Rumors surrounding a U.S. investigation into Tether (USDT) — the largest stablecoin globally — have triggered a notable decline in Bitcoin and the broader cryptocurrency market.

On October 25, the Wall Street Journal reported that federal authorities are looking into Tether for potential violations of sanctions and anti-money laundering regulations. With a valuation pegged to the USD at a 1:1 ratio, USDT sees daily trading volumes of approximately $190 billion and serves as a significant financial resource for entities on the U.S. sanctions list.

Tether’s CEO, Paolo Ardoino, responded to the report by stating that these are “old rumors.” Nonetheless, the market reacted strongly to the news.

Bitcoin’s price had been on the verge of reaching the $70,000 mark before the article’s release. On the morning of October 25, Bitcoin was trading close to $69,000, with expectations of a breakout above the resistance level after a prolonged period below $70,000. However, following the publication of the WSJ article, Bitcoin’s price fell to $66,500 within minutes, resulting in a nearly 2% drop in value within 24 hours. The broader cryptocurrency market also faced declines, with the top 20 cryptocurrencies experiencing an average decrease of 2.3%.

Ethereum (ETH), the second-largest cryptocurrency by market capitalization, saw its price fall from $2,505 to $2,461. Other major cryptocurrencies, including Binance’s BNB, Solana (SOL), and XRP, also witnessed price declines before recovering slightly.

In his remarks on X, Ardoino reiterated, “As we told WSJ, there is no indication that Tether is under investigation. The article is merely repeating old information. Period.” Additionally, Tether’s official blog criticized the WSJ for allegedly overlooking the company’s collaboration with law enforcement agencies to prevent misuse of USDT and other cryptocurrencies for illicit activities. Tether emphasized that there has been no official confirmation of an investigation and called the article’s claims irresponsible.
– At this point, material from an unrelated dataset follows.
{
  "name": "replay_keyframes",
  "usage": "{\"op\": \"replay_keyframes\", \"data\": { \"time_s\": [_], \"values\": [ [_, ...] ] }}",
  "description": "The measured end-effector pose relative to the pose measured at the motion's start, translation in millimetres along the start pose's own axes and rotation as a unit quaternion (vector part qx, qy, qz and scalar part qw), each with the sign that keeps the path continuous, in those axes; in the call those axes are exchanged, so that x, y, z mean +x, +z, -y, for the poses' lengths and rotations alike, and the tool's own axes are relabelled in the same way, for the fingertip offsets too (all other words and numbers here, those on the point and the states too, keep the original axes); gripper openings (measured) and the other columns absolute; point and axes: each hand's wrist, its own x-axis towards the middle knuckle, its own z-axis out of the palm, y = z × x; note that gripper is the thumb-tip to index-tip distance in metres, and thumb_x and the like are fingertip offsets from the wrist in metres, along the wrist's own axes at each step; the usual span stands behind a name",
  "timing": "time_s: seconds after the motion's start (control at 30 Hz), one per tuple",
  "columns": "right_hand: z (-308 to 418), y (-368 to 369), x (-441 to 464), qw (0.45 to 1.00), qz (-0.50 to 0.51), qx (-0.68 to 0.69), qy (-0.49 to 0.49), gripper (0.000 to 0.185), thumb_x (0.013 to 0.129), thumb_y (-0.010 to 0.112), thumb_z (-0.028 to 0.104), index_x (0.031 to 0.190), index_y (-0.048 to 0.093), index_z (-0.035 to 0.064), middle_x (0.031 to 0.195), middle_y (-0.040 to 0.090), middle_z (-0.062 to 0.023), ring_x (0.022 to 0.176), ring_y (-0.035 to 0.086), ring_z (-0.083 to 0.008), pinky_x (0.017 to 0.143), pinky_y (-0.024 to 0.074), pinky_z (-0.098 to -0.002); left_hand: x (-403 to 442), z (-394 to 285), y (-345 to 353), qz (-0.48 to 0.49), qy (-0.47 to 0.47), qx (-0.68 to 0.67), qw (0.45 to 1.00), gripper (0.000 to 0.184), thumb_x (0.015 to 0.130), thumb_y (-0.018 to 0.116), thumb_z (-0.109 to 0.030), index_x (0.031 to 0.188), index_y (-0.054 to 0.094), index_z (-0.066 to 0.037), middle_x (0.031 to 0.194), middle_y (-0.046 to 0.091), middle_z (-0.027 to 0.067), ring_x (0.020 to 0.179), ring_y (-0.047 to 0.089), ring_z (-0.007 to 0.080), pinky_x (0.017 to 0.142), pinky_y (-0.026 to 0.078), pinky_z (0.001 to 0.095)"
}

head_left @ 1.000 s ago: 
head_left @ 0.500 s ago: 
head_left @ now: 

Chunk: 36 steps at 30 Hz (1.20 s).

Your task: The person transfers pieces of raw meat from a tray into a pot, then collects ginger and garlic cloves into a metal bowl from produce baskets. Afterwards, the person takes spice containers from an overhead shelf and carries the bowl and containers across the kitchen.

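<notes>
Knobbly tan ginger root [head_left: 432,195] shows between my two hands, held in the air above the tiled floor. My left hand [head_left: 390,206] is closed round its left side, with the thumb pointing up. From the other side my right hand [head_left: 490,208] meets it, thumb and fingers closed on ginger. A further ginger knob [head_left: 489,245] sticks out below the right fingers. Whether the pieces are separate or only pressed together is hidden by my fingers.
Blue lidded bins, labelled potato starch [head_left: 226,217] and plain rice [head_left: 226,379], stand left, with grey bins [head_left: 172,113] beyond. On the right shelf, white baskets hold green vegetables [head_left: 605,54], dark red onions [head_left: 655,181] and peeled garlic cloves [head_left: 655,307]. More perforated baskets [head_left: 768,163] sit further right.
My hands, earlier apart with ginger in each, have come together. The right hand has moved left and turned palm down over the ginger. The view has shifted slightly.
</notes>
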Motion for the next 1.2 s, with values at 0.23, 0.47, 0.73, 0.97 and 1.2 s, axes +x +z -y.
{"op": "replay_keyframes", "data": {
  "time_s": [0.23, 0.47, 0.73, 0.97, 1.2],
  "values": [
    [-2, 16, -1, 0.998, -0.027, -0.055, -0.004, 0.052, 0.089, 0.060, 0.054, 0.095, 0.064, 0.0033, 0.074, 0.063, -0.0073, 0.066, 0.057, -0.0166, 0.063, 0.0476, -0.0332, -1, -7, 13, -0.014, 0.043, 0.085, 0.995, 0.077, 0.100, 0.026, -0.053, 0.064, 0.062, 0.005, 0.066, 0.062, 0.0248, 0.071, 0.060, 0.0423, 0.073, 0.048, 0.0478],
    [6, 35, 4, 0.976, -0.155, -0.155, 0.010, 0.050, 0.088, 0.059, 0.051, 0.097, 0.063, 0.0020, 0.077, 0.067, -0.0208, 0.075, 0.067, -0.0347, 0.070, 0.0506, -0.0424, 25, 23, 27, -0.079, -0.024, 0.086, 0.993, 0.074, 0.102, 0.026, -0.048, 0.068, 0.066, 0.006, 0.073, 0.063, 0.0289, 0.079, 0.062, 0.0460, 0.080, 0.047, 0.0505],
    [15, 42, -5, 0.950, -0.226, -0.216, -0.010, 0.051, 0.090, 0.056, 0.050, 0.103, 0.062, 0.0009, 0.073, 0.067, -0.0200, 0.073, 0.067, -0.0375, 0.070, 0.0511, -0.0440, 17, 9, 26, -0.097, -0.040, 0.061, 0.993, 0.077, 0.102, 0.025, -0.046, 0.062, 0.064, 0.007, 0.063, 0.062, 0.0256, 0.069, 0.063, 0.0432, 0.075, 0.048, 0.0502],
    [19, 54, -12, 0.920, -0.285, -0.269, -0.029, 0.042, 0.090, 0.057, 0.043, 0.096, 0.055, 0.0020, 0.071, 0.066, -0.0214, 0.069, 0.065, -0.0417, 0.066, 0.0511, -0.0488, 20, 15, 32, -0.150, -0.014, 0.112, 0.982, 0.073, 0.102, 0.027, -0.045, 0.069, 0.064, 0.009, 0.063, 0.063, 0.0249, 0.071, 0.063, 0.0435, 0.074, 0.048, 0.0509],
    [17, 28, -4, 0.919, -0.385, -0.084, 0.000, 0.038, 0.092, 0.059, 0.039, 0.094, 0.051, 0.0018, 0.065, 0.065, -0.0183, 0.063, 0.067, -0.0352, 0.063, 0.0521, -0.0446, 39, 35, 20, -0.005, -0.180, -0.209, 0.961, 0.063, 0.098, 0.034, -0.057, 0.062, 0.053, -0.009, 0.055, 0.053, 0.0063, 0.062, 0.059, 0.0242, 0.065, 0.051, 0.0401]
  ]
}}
This isn’t the first instance where Tether has faced scrutiny from U.S. authorities. In October 2021, Tether and its affiliated exchange, Bitfinex, were fined $42.5 million by the Commodity Futures Trading Commission (CFTC) for regulatory violations. Furthermore, Tether was required to settle a $61 million penalty following an investigation by the New York state authority and the CFTC regarding misleading claims about the backing of USDT.

Brad Garlinghouse, CEO of Ripple, mentioned in a May podcast that the U.S. government is targeting Tether, although he did not provide specific evidence for his claims.

Records indicate that Tether has cooperated with law enforcement since its inception in 2014, aiding over 145 agencies in recovering more than $108 million worth of USDT tied to illegal activities. Tether representatives argue that the transparent nature of blockchain technology makes USDT less appealing to criminals, as it enhances the government’s ability to monitor and recover illicit funds.

The allegations surrounding Tether have significant implications for the market, especially considering recent actions against major cryptocurrency firms. For instance, Binance’s founder, Changpeng Zhao, was sentenced to four months in prison and fined $4.3 billion, leading to substantial market fluctuations. Experts worry that ongoing accusations against leading digital currency companies like Tether could hinder Bitcoin’s price recovery and affect the overall cryptocurrency market, especially after a prolonged period of stagnation.